This book is the result of more than three decades' worth of experience working with Dalits, belonging to multi-faith communities (Hindus, Muslims, Christians, Sikhs and Buddhists). It came to be written as response to Dalit oppressive historical context as well as to the newly added factor of globalization. This is the first complete work on Dalit theology, which is rooted in the multi-faith approaches and responses to the WI\ole Dalit issue. It is a combination of the most important ingredients any liberation theology, viz., history, context, text and person. this work indeed presents a 'whole vision' of 'whole salvation' for which Dalit theology comes as an enabling force.

 

About the Author

Rev. James Massey is currently the Director of the Center for Dalit/Subaltern Studies and Community Contextual Communication Centre, New Delhi and Chairperson, Navjyoti Post-Graduate & Research Centre, Delhi. for his work in Sikh religion he has awarded Doctor of Philosophy by Johann Wolfgang Geothe University, Frankfurt, Germany, and again Post-Doctoral Academic Degree (Habilitation) in the field of 'Religious Studies' by the same University. Dr. Massey is the translator of the Punjabi Bible and has authored and edited more than 20 Books.

 

Preface

Dalits were forced to adopt the 'culture of silence' for centuries by the so-called upper caste people, but today they have broken their silence. Behind this breaking-up of the culture of silence, there have been many liberative forces working for a long time. It visibly began with the revolts of Lord Mahavira (540 BC-468 BC) and Lord Buddha (563 BC-483 BC) against the supremacy of the Brahmins who were the creators of the caste system in India. The efforts continued all through the history since then, and was upheld and sustained by many including various Hindu Bhakti movements, Christian and missionary movements, Muslim Sufi movement and teachings of Sikh Gurus till it reached the present times under the leadership of Dr. B.R. Ambedkar, himself a Dalit. Dr. Ambedkar (1891-1956) was indeed the first representative voice of the Dalits and helped in giving a positive shape to the movement. Today thousands of Dalits and non-Dalits are keenly involved in this movement. This book on 'Dalit theology' is part of the same liberative process.
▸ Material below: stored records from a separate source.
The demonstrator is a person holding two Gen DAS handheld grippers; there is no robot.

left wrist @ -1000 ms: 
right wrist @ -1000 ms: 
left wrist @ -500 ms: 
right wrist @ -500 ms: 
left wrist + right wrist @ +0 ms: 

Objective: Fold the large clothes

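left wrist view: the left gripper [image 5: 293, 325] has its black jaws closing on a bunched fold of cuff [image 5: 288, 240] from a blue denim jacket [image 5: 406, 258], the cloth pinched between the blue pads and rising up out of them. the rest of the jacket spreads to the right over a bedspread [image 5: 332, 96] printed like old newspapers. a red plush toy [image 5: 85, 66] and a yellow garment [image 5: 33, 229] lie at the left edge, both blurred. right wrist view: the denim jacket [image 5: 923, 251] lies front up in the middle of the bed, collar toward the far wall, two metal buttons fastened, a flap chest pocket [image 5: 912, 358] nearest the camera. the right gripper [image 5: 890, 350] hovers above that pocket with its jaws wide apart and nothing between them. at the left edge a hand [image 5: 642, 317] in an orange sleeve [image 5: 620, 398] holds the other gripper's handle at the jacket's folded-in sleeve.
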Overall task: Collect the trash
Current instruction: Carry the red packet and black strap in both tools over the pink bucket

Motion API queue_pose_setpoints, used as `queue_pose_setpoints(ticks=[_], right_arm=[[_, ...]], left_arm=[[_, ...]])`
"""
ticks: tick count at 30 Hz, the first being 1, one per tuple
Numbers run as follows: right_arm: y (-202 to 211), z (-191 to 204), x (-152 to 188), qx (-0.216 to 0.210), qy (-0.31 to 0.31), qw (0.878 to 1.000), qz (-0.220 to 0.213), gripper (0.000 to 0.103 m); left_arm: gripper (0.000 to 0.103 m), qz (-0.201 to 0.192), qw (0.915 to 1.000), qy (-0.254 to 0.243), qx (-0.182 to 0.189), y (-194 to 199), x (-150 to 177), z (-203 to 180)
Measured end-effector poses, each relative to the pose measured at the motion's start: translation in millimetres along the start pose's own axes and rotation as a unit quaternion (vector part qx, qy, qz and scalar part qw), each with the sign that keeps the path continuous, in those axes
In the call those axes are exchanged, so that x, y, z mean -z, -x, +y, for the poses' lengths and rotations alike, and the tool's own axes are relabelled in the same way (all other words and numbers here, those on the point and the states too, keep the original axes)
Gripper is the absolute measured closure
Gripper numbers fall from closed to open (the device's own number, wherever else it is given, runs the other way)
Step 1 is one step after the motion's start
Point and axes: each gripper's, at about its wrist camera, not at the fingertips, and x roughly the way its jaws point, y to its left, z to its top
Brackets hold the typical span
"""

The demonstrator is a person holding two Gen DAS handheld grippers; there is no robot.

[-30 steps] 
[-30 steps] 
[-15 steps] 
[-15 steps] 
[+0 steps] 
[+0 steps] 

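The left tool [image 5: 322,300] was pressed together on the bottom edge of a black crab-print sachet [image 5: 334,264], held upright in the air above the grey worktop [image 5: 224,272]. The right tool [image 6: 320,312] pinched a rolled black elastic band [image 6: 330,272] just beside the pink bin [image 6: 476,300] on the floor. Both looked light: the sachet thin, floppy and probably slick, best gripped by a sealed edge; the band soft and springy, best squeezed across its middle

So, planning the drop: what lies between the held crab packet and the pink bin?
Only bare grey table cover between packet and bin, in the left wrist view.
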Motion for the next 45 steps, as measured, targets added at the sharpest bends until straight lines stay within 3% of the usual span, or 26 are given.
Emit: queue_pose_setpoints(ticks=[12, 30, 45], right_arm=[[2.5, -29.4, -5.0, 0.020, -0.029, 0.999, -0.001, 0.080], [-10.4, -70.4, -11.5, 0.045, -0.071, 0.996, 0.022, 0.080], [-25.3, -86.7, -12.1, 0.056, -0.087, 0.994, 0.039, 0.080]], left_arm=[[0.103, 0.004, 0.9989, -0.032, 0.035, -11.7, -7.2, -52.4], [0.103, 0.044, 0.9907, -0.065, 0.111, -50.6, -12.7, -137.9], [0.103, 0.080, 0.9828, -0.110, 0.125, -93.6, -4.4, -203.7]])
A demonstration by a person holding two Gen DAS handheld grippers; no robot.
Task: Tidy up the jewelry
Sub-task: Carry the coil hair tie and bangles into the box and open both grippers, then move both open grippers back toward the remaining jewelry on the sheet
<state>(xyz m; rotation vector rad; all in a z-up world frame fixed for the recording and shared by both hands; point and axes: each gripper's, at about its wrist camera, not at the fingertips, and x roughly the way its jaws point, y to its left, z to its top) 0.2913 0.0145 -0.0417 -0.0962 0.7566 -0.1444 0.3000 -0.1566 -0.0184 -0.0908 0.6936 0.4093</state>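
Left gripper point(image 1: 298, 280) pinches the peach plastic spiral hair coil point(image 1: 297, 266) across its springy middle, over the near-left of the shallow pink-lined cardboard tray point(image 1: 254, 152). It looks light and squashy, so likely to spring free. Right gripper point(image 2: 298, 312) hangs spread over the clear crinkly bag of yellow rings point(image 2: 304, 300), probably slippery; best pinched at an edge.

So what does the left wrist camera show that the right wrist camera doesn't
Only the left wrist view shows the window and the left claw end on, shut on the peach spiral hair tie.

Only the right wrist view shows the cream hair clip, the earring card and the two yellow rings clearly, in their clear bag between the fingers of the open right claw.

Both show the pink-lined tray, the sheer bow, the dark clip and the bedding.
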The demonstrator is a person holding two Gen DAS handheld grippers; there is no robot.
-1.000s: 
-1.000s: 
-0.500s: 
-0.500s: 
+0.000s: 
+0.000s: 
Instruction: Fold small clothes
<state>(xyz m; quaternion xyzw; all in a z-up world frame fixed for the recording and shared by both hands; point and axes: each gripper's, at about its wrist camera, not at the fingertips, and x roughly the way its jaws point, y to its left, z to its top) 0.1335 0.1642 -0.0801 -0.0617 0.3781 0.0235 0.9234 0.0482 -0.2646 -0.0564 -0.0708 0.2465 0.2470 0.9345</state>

Inspite of all these efforts the Dalits till date do not have a common 'ideology' or a 'theology' from their perspective ('Dalit theology'), which can become a basis of the struggle for their total liberation. The common ideology or Dalit theology can be the binding force and can bring about a solidarity among various groups of Dalits, which certainly they need for their improvement to carry on their struggle for liberation. This book is part of the effort to fill this gap.

The book itself in the present form is result of, almost three decades of the reflective experience of the author. He entered into the process of doing theology from the Dalit perspective from the mid 1980s onwards. He had the privilege to be part of the first generation theologians and even their collective experience is also in spirit as part of this book. Beside working with the Dalit Christians at different levels, the author took active part in the multi-faith struggle of the Dalits which include: Dalit Hindus, Dalit Muslims, Dalit Christians, Dalit Sikhs and Dalit Buddhists.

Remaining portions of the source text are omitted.